▶ TASK OBJECTIVE
Record by record, give the entire listing again exactly.
*** DATA SUPPLIED Section Begins ***
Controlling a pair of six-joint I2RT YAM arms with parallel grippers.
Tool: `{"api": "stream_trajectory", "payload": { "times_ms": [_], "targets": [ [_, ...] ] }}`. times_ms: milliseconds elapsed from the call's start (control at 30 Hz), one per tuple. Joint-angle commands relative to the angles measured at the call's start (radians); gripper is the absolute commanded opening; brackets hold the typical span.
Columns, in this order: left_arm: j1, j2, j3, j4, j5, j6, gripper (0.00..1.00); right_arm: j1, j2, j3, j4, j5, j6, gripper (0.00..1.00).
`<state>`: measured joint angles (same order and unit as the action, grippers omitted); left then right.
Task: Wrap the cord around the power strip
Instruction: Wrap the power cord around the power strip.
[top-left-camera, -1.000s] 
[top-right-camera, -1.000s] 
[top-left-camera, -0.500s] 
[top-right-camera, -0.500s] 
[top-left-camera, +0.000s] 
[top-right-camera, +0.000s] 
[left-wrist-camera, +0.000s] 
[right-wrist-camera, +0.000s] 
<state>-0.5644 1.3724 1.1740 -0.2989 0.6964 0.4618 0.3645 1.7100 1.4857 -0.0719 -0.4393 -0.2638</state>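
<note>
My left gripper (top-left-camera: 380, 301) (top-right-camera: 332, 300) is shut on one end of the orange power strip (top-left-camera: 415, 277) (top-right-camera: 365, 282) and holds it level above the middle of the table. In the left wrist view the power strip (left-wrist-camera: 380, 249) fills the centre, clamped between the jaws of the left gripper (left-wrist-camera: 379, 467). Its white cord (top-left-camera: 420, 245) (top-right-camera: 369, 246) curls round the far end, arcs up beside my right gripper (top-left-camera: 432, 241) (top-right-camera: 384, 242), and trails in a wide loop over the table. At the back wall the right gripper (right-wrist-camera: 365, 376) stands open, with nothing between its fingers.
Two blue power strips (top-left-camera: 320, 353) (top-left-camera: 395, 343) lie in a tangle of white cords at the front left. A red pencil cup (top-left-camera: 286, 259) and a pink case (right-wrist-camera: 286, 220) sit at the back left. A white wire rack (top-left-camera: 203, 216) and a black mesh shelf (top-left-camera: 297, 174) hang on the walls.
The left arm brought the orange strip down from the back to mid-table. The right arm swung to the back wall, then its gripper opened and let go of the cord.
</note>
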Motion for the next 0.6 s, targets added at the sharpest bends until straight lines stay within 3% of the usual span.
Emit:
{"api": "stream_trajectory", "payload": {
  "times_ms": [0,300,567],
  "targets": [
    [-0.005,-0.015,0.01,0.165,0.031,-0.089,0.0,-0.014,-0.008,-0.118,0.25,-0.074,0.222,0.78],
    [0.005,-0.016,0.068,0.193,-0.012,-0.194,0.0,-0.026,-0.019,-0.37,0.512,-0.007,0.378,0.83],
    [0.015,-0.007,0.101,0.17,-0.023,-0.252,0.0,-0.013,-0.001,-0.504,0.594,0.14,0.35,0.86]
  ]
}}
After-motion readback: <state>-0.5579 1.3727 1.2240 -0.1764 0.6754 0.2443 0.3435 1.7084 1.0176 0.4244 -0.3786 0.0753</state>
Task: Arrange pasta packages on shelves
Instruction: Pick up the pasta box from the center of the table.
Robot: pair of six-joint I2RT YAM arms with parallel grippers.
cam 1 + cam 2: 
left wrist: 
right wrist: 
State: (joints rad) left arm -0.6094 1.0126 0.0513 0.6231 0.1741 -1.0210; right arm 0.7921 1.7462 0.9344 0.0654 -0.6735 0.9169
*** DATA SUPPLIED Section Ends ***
▶ WRITTEN SOLUTION
Controlling a pair of six-joint I2RT YAM arms with parallel grippers.
Tool: `{"api": "stream_trajectory", "payload": { "times_ms": [_], "targets": [ [_, ...] ] }}`. times_ms: milliseconds elapsed from the call's start (control at 30 Hz), one per tuple. Joint-angle commands relative to the angles measured at the call's start (radians); gripper is the absolute commanded opening; brackets hold the typical span.
Columns, in this order: left_arm: j1, j2, j3, j4, j5, j6, gripper (0.00..1.00); right_arm: j1, j2, j3, j4, j5, j6, gripper (0.00..1.00).
`<state>`: measured joint angles (same order and unit as the action, grippers omitted); left then right.
Task: Wrap the cord around the power strip
Instruction: Wrap the power cord around the power strip.
[top-left-camera, -1.000s] 
[top-right-camera, -1.000s] 
[top-left-camera, -0.500s] 
[top-right-camera, -0.500s] 
[top-left-camera, +0.000s] 
[top-right-camera, +0.000s] 
[left-wrist-camera, +0.000s] 
[right-wrist-camera, +0.000s] 
<state>-0.5644 1.3724 1.1740 -0.2989 0.6964 0.4618 0.3645 1.7100 1.4857 -0.0719 -0.4393 -0.2638</state>
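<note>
My left gripper (top-left-camera: 380, 301) (top-right-camera: 332, 300) is shut on one end of the orange power strip (top-left-camera: 415, 277) (top-right-camera: 365, 282) and holds it level above the middle of the table. In the left wrist view the power strip (left-wrist-camera: 380, 249) fills the centre, clamped between the jaws of the left gripper (left-wrist-camera: 379, 467). Its white cord (top-left-camera: 420, 245) (top-right-camera: 369, 246) curls round the far end, arcs up beside my right gripper (top-left-camera: 432, 241) (top-right-camera: 384, 242), and trails in a wide loop over the table. At the back wall the right gripper (right-wrist-camera: 365, 376) stands open, with nothing between its fingers.
Two blue power strips (top-left-camera: 320, 353) (top-left-camera: 395, 343) lie in a tangle of white cords at the front left. A red pencil cup (top-left-camera: 286, 259) and a pink case (right-wrist-camera: 286, 220) sit at the back left. A white wire rack (top-left-camera: 203, 216) and a black mesh shelf (top-left-camera: 297, 174) hang on the walls.
The left arm brought the orange strip down from the back to mid-table. The right arm swung to the back wall, then its gripper opened and let go of the cord.
</note>
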Motion for the next 0.6 s, targets added at the sharpest bends until straight lines stay within 3% of the usual span.
Emit:
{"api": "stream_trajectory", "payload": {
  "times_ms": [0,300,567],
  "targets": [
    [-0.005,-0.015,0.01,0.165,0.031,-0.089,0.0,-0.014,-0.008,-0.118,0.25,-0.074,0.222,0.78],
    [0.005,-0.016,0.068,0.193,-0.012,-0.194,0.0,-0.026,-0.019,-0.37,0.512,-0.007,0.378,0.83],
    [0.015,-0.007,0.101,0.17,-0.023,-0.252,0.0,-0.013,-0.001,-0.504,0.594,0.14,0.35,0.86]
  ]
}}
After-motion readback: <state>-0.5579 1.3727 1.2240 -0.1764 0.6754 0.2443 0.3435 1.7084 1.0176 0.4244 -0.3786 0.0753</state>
Task: Arrange pasta packages on shelves
Instruction: Pick up the pasta box from the center of the table.
Robot: pair of six-joint I2RT YAM arms with parallel grippers.
cam 1 + cam 2: 
left wrist: 
right wrist: 
State: (joints rad) left arm -0.6094 1.0126 0.0513 0.6231 0.1741 -1.0210; right arm 0.7921 1.7462 0.9344 0.0654 -0.6735 0.9169

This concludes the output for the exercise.